The next study (chapter 3) concentrated on the facial skeleton to determine the added value of 3D imaging for orthognathic surgery, such as a BSSO. Within one week after surgical advancement of the mandible, the patients were scanned with a cone-beam CT scanner. The DICOM files were reconstructed into a 3D object, representing the facial skeleton. These were reviewed in the 3D virtual operating room. The 3D reconstruction clearly displayed the displacement of the three segments the split pattern between these segments. Surprisingly, four variations of the lingual split pattern were found, while the surgical procedure of the BSSO itself did not change. So, 3D imaging for orthognathic surgery added a new dimension to the discussion of BSSO techniques.
The aim of the third study (chapter 4) was to assess the positional changes of the different segments of the mandible due to a BSSO and to determine the influence of the different split patterns upon these changes. The latter were analysed with a modified 3D cephalometric hard tissue analysis using voxel based matched pre- and postoperative 3D objects. Both desired movements, such as advancement of the distal segment and unwanted movements, such as outward movement of the proximal segment occurred. Only split patterns with a larger bony contact area resulted in more malpositioning of the proximal segment. Since analysis of all three structures of the triad is best performed in one ‘holistic data set’, a shift was established from the use of individual 3D imaging techniques to methods which fuse at least two different structures of the triad into one fusion model.
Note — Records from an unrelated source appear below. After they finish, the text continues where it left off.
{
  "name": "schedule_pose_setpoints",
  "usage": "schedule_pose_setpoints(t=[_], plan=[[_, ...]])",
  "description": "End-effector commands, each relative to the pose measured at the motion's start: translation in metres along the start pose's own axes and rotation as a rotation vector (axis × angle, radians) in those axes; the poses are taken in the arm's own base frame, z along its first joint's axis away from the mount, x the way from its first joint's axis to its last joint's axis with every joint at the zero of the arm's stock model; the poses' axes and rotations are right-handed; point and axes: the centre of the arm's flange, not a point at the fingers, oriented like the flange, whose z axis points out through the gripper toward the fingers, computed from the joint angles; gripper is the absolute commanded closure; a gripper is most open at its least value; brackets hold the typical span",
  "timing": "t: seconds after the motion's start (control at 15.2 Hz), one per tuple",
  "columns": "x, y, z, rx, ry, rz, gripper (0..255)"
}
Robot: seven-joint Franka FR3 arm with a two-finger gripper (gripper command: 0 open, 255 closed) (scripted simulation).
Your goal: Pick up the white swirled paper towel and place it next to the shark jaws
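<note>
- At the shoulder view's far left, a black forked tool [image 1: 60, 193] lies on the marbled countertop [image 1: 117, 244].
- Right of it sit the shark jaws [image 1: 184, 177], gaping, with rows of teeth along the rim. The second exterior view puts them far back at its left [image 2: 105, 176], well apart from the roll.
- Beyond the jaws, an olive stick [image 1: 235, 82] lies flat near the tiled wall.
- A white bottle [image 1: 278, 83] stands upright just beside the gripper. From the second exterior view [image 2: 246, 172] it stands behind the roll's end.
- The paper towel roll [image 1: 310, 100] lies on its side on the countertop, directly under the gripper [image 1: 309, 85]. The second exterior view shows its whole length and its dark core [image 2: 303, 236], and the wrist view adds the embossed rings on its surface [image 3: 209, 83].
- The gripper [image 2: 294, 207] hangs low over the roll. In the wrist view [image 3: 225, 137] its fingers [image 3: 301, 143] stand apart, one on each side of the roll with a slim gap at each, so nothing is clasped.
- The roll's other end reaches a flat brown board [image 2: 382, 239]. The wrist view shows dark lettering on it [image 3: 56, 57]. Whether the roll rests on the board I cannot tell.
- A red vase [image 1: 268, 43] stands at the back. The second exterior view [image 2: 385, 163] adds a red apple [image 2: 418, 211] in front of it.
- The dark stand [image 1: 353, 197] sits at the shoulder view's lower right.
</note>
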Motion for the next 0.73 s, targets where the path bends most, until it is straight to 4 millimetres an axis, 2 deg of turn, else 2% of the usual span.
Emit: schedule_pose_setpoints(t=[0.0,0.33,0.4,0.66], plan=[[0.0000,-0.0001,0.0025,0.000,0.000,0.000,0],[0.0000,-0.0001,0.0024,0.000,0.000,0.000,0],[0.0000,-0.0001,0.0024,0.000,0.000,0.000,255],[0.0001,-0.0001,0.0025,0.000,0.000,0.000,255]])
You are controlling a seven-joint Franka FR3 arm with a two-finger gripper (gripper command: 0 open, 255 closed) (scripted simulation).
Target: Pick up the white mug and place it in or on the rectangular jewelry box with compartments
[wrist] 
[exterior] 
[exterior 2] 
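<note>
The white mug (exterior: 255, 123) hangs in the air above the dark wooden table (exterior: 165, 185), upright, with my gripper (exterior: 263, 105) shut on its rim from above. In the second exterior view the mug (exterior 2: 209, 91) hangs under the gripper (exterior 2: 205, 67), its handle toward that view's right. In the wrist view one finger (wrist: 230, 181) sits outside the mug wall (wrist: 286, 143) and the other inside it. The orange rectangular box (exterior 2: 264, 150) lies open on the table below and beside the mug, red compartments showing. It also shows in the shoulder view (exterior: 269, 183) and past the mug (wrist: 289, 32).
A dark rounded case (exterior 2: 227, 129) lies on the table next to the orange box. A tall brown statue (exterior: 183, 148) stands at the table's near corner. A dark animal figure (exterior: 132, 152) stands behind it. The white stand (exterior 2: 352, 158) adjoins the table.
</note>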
The fourth clinical study (chapter 5) concentrated on image fusion of the facial soft tissue surface and the facial skeleton. In order to assess the accuracy of the surface based matching procedure, 3D photographs and 3D reconstructions of 15 patients were fused. The accuracy of this fusion model was verified by two observers. It proved to be reliable to so create a photorealistic and accurate 3D virtual representation of a patient’s face, which could be used in daily clinical practice. Documentation, analysis and treatment planning of dysgnathic patients improved with the above mentioned fusion model. Still, for correct planning of orthognathic surgery, the third structure of the triad, the dentition (including the occlusion), needed to be incorporated in the 3D data set as well.
A systematic review of the literature proved, that there were multiple methods to create a 3D virtual head with an integral fusion model (chapter 6). Nevertheless, the final conclusion of the review underlined that an integral fusion model should consist of CBCT data augmented with a textured facial soft tissue surface and a digital dental cast to elucidate dental artefacts. Moreover, none of the available integral fusion models delivered a 3D virtual head without additional burden to the patients.
Therefore, a new integral fusion model, including all three structures of the triad, was developed to create a 3D virtual head (chapter 7). The method described in the technical report proved to be a non timeconsuming, patient and user friendly method.
Finally, the results of the studies conducted are discussed in chapter 8. In summary, with these clinical studies, the review and the technical report, an improvement of the quality of 3D imaging and image fusion processes for orthognathic surgery could be accomplished.